I think I’ve mentioned once or twice that the California State University system (of which my fair campus is a part) has been experiencing a bit of a budget crisis.
Well, while there may be glimmers of hope for a recovery in the rest of the economy, we seem to be on the cusp of things getting much, much worse.
In the coming academic year, we won’t be using furloughs to try to save money. Instead, beyond employing laying of lots of lecturers (who, because they are classified as “temporary” employees, despite the fact that many of them have taught here for decades, aren’t counted as being laid off, there will be a bunch of layoffs that the university actually acknowledges as lay-offs:
San José State is midway through a two-year effort to shrink its base budget to $263 million. To make permanent an $18 million reduction achieved this year through furlough savings, SJSU will lay off approximately 76 staff members and reassign 48 more in accordance with labor agreements effective July 1, 2010. SJSU will also eliminate 49 vacant staff and 7 vacant management positions, transfer 21 positions to non-state funded sources and cut operational expenses.
Plus, there is the ongoing reduction in enrollment, since it costs money to educate a student, and the state budget is now providing the state’s share of the funding for fewer students. From the same press release:
“Employees directly affected by these changes form the backbone of our university,” President Whitmore said. “They ensure our offices run smoothly, and our faculty and students receive the services they need. Enrollment cuts over the past two years will ease the pressure, but not enough to leave our remaining students untouched by today’s announcement.”
SJSU reduced enrollment from approximately 32,750 headcount at the start of 2008-2009 to 27,400 headcount by the end of 2009-2010. Before the changes announced today, SJSU employed approximately 1,816 faculty members, 1,184 staff members and 186 managers, for a grand total of 3,186 employees.
How exactly will the students be touched by the layoffs? I ran into a colleague from a science department here who told me that in the coming year they must slash their course offerings in half. Especially impacted are courses that are required for that department’s major programs.
I’m guessing that is not going to help us meet our campus goal of getting more of the students who are already here graduated in a timely manner.

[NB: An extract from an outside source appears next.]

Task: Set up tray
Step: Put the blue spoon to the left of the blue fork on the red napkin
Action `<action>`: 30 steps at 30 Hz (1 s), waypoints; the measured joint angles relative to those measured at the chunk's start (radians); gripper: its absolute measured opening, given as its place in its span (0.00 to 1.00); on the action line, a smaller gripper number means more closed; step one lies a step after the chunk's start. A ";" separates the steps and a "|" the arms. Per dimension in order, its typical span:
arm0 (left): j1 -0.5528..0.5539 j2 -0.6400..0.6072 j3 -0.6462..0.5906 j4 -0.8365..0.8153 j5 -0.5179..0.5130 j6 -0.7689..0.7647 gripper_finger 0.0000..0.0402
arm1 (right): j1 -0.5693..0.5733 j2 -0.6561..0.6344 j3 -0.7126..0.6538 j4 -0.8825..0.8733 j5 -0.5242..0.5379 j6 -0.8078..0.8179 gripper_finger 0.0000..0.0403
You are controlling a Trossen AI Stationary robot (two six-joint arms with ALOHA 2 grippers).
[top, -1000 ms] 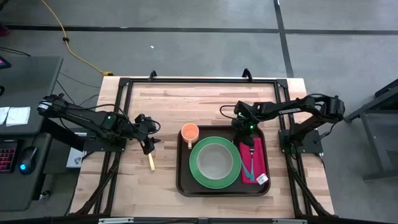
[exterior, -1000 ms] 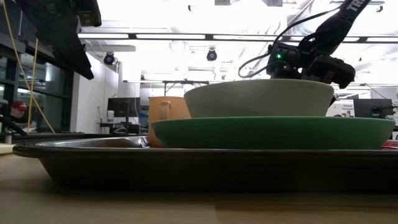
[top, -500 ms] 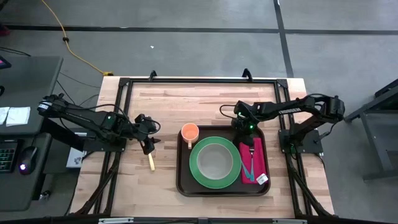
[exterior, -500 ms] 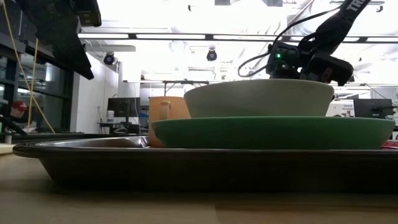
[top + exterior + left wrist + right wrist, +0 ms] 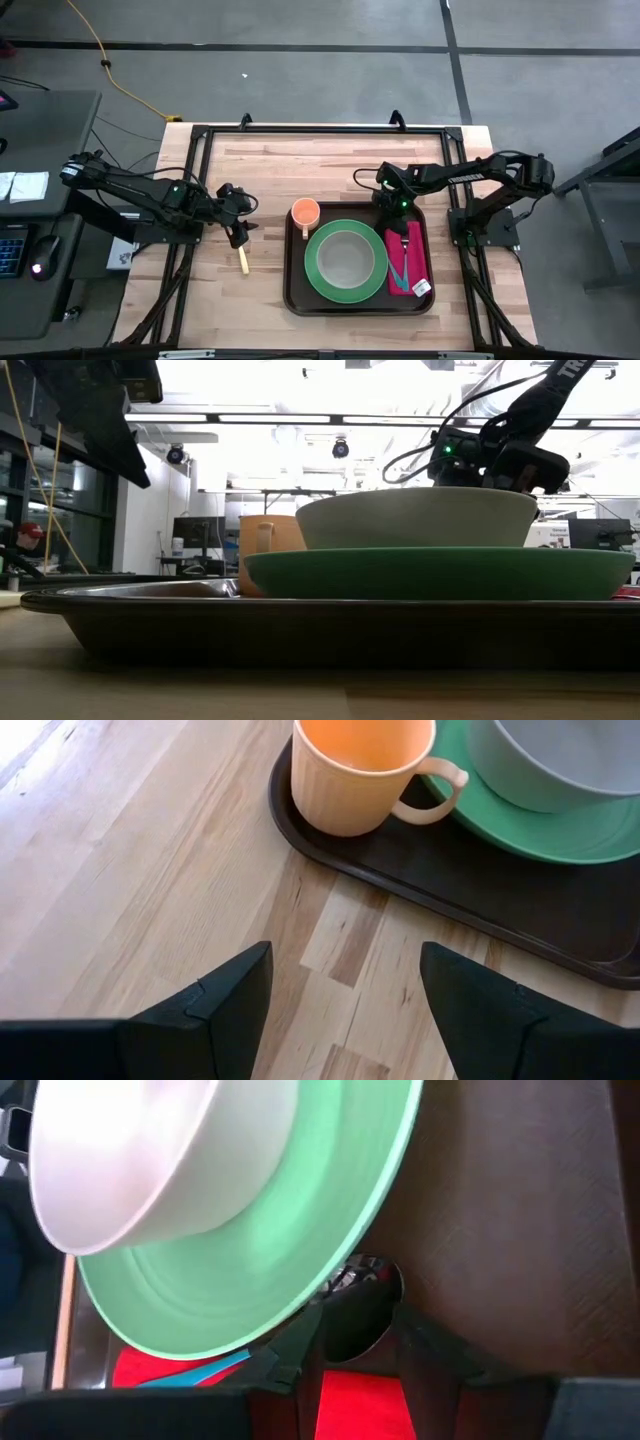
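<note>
Tray (image 5: 296,292) sits on the tabletop's right half, carrying plate (image 5: 346,261), bowl (image 5: 347,254), cup (image 5: 305,212) and napkin (image 5: 408,262). I see the right end effector (image 5: 402,214) narrowly parted over the tray's far right corner; left end effector (image 5: 240,234) spread wide, holding nothing, left of the tray.

my fingers (image 5: 290,1355): apart, over a shiny spoon bowl (image 5: 362,1295) | white bowl (image 5: 140,1155): sits on green plate (image 5: 270,1250) | plate rests on dark-brown tray (image 5: 520,1230) | red napkin (image 5: 355,1405): beneath my fingers, blue utensil (image 5: 215,1372) on it
</note>
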 joint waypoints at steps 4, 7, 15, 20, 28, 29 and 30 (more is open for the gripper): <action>0.000 0.000 0.000 -0.002 0.000 0.000 0.70 | 0.000 0.000 0.000 0.008 0.010 0.000 0.25; 0.000 0.000 0.000 -0.002 0.000 0.000 0.70 | 0.000 0.002 0.000 0.020 0.023 0.000 0.25; 0.000 0.000 0.000 -0.002 0.000 0.000 0.70 | 0.000 0.021 0.000 0.025 0.027 -0.003 0.25; 0.000 0.000 0.000 -0.002 0.000 0.000 0.70 | 0.000 0.021 0.000 0.029 0.029 -0.003 0.25; 0.000 0.000 0.000 -0.002 0.000 0.000 0.70 | 0.000 0.022 0.000 0.029 0.051 -0.001 0.25; 0.000 0.000 0.000 -0.002 0.000 0.001 0.70 | 0.000 0.022 0.000 0.029 0.053 -0.001 0.25; 0.000 0.000 0.000 -0.002 0.000 0.000 0.70 | 0.000 0.022 0.000 0.030 0.053 -0.001 0.25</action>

Other departments and colleges are responding to the shortage of teaching personnel by declaring their programs “impacted” — which means that they can set a minimum GPA that one must attain in order to be a major. Given that this is happening in at least one field that historically draws a huge number of intended majors, this could shake up the plans of our student body pretty significantly.
Then there are the proposed changes I’m hearing about through unofficial channels (presumably because they haven’t been finalized yet).
There’s talk of making students declare a major within a semester of matriculation, and then pretty much locking them into that major until they’ve graduated — unless they can manage to change majors without exceeding the minimum number of course credits needed to earn a degree. (I have no idea how that’s supposed to work out for people who declare impacted majors but don’t clear the bar for those major programs.) Double-majoring, of course, will be right out.
There are also movements toward consolidating existing departments and programs — perhaps because this kind of “reorganization of units” opens the door, within the terms of our contracts, to reassign or dismiss even those with tenure.
The colleague who told me about the slashed course offerings in her department opined that at this point, it might make more sense to actually shutter a few of the 23 campuses in the CSU system rather than having all of them open for business but operating in such a way that our students can only get three quarters of the way to their degree before the time and money they’ve spent here reach the level where they decide it’s smarter to leave. How to choose which campuses to close down, though, seems like a brutally hard problem.
And even then, I’m not sure that the resources freed up by operating fewer campuses would be enough that the remaining campuses could serve the student population that needs to be served. The students from those closed campuses would have to end up somewhere, right?
Of course, for as clearly as I can see the downsides to various actual or hypothetical policy changes proposed to get us through the ginormous budget shortfall, it’s not like I have a good idea of how to fix a mess this big. The best I can do is try to ride it out and minimize the impact on my piece of our educational mission.